- _Task directions_
Print the listing exactly.

- _Data_
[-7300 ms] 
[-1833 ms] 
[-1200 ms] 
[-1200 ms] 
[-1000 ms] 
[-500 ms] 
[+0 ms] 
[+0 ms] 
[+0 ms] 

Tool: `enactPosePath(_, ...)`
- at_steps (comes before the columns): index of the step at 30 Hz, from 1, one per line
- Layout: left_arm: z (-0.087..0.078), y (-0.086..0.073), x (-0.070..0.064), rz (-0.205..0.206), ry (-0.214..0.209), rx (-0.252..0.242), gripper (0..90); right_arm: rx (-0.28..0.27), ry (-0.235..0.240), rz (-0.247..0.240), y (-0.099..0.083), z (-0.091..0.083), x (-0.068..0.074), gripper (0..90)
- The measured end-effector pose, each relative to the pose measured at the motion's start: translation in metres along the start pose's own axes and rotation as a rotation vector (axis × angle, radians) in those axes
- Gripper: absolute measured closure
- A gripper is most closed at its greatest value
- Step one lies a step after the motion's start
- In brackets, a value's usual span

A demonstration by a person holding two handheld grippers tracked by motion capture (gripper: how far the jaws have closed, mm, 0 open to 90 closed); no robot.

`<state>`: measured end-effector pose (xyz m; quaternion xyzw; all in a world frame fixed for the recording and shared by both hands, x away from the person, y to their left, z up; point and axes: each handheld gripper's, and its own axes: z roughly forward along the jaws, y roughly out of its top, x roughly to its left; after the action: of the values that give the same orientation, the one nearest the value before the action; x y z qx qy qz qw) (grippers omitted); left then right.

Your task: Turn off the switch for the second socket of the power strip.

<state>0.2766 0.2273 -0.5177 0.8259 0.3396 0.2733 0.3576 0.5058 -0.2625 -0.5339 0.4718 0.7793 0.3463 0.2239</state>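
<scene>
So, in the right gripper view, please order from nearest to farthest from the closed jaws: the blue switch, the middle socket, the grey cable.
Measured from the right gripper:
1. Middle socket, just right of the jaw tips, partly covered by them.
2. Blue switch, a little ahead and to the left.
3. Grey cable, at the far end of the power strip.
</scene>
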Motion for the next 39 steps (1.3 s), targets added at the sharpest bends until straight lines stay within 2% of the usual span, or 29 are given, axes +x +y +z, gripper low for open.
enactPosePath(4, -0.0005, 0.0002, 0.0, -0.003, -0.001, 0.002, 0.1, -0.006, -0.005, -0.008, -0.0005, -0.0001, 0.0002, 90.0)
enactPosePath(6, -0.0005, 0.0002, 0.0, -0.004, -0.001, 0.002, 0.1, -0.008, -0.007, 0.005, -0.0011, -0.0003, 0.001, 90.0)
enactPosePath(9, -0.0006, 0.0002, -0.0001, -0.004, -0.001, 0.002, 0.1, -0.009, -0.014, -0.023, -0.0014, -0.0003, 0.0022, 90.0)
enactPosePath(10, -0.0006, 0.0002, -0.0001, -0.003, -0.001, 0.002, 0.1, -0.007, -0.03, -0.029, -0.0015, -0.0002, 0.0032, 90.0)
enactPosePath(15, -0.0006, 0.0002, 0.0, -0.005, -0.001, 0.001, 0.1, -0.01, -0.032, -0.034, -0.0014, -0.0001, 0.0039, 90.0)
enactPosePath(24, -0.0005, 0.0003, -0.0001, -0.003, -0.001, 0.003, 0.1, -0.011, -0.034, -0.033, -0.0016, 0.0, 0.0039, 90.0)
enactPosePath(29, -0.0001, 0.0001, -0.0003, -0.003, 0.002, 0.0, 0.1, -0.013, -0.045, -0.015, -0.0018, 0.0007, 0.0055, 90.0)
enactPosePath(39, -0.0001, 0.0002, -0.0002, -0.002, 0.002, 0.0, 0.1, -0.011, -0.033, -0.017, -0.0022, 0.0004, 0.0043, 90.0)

- _Solution to this exercise_
[-7300 ms] 
[-1833 ms] 
[-1200 ms] 
[-1200 ms] 
[-1000 ms] 
[-500 ms] 
[+0 ms] 
[+0 ms] 
[+0 ms] 

Tool: `enactPosePath(_, ...)`
- at_steps (comes before the columns): index of the step at 30 Hz, from 1, one per line
- Layout: left_arm: z (-0.087..0.078), y (-0.086..0.073), x (-0.070..0.064), rz (-0.205..0.206), ry (-0.214..0.209), rx (-0.252..0.242), gripper (0..90); right_arm: rx (-0.28..0.27), ry (-0.235..0.240), rz (-0.247..0.240), y (-0.099..0.083), z (-0.091..0.083), x (-0.068..0.074), gripper (0..90)
- The measured end-effector pose, each relative to the pose measured at the motion's start: translation in metres along the start pose's own axes and rotation as a rotation vector (axis × angle, radians) in those axes
- Gripper: absolute measured closure
- A gripper is most closed at its greatest value
- Step one lies a step after the motion's start
- In brackets, a value's usual span

A demonstration by a person holding two handheld grippers tracked by motion capture (gripper: how far the jaws have closed, mm, 0 open to 90 closed); no robot.

`<state>`: measured end-effector pose (xyz m; quaternion xyzw; all in a world frame fixed for the recording and shared by both hands, x away from the person, y to their left, z up; point and axes: each handheld gripper's, and its own axes: z roughly forward along the jaws, y roughly out of its top, x roughly to its left; after the action: of the values that give the same orientation, the one nearest the value before the action; x y z qx qy qz qw) (grippers omitted); left then right.

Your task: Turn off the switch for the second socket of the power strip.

<state>0.2766 0.2273 -0.5177 0.8259 0.3396 0.2733 0.3576 0.5058 -0.2625 -0.5339 0.4718 0.7793 0.3463 0.2239</state>
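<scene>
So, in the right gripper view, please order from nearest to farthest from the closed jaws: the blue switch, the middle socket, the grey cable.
Measured from the right gripper:
1. Middle socket, just right of the jaw tips, partly covered by them.
2. Blue switch, a little ahead and to the left.
3. Grey cable, at the far end of the power strip.
</scene>
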Motion for the next 39 steps (1.3 s), targets added at the sharpest bends until straight lines stay within 2% of the usual span, or 29 are given, axes +x +y +z, gripper low for open.
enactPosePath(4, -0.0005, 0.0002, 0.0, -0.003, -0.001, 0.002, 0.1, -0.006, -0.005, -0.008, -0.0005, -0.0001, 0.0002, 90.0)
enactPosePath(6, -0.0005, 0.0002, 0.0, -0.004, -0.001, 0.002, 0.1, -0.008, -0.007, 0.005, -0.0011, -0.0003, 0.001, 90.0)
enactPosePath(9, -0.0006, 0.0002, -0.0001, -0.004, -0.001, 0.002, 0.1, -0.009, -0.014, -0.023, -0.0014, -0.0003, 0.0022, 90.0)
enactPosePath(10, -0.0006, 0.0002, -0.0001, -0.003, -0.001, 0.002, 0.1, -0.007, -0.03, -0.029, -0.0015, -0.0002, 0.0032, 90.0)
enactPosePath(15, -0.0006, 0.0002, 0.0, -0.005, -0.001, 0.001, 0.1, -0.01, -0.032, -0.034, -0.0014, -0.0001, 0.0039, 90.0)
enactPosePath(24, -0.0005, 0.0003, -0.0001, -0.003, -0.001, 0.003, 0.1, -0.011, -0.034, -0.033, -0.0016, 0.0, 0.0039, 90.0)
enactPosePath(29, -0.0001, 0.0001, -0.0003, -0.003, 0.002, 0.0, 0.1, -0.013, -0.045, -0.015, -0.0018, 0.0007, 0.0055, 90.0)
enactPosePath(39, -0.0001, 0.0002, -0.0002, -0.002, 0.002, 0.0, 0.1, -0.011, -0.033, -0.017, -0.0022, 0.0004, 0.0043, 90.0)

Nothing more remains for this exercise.